* [Exercise instructions]: Please state how many lines of the records below contain the word "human". Give the number and nothing else.

══ The data ══

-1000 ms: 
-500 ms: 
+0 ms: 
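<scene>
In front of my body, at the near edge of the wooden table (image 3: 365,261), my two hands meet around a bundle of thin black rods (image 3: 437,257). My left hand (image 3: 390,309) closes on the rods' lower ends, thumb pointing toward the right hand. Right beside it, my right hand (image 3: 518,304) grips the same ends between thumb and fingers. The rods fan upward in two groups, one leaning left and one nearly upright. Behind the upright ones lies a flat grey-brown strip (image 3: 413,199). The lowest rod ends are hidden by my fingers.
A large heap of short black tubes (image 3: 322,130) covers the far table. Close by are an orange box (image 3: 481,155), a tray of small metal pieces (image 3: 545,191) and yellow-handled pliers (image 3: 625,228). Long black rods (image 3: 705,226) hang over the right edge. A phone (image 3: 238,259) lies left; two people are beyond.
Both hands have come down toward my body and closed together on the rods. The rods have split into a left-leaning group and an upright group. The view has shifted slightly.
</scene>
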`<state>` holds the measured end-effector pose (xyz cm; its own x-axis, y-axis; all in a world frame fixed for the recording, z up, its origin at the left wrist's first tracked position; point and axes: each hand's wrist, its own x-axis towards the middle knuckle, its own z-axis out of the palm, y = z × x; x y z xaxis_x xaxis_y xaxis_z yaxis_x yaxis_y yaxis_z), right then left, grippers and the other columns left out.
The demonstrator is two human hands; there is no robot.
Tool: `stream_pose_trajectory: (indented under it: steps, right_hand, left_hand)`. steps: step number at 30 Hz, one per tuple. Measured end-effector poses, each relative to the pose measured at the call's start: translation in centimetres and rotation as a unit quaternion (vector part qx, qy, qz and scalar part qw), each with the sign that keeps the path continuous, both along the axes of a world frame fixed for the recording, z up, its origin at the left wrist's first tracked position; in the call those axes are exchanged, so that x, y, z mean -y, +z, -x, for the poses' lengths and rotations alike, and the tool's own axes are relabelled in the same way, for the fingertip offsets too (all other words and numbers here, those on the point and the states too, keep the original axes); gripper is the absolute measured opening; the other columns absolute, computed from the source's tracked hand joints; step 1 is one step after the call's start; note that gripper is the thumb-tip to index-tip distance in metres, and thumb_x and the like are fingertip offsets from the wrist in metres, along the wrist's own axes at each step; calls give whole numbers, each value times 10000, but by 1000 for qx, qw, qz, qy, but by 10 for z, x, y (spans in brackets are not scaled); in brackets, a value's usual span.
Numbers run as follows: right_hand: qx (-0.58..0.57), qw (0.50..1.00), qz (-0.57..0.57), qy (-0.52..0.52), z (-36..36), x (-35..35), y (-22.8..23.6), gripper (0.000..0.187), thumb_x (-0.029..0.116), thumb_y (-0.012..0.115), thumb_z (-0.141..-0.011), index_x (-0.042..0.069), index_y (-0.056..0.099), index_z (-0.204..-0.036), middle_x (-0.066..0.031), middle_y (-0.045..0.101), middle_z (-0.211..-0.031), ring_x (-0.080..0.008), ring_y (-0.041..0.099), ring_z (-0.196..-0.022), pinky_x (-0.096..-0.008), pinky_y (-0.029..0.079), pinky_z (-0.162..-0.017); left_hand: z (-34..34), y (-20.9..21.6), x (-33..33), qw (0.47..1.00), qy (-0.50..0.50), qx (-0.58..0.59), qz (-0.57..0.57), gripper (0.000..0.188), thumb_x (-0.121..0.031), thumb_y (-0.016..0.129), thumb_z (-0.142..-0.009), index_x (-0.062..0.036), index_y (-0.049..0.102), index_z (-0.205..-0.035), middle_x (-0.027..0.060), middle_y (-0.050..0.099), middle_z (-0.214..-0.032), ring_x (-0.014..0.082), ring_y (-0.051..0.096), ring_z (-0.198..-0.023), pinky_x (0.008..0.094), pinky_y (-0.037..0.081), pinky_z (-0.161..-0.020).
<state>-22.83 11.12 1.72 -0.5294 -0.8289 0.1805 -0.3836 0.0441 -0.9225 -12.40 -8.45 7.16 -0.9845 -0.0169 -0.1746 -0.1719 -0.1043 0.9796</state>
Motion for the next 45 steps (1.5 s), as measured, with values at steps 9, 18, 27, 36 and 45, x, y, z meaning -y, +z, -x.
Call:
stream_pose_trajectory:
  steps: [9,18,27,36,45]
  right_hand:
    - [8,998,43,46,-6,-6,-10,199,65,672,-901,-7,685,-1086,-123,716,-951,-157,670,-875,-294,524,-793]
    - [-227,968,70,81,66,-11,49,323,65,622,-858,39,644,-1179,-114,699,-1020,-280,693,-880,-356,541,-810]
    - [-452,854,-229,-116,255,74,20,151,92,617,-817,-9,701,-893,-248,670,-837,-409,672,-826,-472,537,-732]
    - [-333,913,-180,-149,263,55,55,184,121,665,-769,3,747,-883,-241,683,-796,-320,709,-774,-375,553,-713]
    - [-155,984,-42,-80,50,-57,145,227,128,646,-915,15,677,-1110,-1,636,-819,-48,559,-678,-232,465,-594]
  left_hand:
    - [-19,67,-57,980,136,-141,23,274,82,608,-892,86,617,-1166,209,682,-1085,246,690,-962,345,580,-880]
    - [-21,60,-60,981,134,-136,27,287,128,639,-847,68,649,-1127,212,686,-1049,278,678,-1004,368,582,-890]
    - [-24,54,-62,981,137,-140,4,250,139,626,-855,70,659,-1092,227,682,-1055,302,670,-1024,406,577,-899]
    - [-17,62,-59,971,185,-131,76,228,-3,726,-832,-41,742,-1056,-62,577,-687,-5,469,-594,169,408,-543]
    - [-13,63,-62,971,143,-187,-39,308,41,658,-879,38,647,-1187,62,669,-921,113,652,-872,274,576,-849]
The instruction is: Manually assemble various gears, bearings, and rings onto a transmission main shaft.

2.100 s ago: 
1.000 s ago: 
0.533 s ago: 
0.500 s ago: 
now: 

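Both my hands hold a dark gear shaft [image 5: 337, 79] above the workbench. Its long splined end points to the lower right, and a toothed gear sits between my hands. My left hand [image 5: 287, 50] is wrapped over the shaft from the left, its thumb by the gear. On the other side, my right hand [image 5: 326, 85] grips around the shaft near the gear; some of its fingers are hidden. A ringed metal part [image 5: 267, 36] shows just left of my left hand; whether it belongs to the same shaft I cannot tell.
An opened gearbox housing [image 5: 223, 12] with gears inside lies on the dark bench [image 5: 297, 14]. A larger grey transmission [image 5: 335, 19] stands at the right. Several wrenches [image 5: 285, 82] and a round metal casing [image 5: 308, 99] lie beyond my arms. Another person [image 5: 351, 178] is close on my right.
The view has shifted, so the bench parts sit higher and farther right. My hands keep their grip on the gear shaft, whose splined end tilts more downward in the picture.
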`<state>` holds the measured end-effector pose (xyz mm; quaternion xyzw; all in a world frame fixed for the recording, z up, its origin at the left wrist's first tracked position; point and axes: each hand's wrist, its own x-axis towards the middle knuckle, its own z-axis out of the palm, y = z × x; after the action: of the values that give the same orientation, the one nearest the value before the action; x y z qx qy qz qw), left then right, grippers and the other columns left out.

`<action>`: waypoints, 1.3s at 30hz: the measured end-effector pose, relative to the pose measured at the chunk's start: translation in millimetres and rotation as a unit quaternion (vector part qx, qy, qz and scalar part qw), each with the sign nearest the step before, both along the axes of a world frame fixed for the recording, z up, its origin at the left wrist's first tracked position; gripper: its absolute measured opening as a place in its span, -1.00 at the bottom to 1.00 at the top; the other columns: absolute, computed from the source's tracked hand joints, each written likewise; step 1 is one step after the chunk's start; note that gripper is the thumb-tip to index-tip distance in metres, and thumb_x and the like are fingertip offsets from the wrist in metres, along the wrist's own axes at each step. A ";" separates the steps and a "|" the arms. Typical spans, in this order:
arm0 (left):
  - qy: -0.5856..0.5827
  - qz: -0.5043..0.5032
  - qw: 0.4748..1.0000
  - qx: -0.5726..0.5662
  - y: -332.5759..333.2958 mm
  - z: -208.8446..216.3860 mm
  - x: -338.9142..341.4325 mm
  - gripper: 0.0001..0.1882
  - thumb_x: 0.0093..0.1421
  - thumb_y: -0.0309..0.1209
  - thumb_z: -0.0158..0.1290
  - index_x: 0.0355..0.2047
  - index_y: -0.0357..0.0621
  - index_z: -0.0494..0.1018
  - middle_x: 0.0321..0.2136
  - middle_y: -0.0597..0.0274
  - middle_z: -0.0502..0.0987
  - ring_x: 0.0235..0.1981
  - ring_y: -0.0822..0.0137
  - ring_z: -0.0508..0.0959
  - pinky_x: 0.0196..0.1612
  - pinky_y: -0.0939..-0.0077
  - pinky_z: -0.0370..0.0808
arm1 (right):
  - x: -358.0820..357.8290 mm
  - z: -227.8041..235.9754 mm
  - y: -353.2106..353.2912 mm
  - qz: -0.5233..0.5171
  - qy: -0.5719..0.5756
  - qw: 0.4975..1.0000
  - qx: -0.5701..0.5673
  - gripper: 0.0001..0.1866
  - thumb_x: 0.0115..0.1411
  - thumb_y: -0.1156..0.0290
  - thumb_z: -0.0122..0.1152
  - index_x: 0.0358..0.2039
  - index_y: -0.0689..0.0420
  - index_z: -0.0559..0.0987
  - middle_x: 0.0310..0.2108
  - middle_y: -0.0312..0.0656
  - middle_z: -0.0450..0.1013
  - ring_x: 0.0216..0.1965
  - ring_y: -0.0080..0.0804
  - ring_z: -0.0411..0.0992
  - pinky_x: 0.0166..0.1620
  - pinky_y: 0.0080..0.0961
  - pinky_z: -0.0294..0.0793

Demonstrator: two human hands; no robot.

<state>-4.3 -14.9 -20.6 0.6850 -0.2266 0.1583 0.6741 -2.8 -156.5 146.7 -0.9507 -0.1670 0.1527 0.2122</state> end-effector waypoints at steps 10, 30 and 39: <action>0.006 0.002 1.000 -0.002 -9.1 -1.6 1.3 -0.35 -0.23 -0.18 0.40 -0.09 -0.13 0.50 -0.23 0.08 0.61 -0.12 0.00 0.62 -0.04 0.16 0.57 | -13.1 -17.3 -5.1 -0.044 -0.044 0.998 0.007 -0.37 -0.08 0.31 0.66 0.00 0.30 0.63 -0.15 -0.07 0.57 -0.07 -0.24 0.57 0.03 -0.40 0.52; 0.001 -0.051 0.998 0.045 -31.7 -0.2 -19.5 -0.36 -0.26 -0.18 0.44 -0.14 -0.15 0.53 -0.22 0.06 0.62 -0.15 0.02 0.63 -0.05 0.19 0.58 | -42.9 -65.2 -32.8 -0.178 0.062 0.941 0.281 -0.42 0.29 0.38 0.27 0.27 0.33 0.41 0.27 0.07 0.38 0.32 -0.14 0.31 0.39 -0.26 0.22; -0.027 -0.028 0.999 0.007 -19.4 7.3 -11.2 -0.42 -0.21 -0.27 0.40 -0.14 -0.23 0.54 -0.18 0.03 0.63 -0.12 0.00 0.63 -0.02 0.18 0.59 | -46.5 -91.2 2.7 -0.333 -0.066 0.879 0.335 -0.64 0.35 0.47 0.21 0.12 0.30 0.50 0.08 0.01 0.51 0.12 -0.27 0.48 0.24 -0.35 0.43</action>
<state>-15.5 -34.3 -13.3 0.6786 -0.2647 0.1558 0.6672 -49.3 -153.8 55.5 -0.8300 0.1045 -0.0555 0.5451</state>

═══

* [Response for this exercise]: 2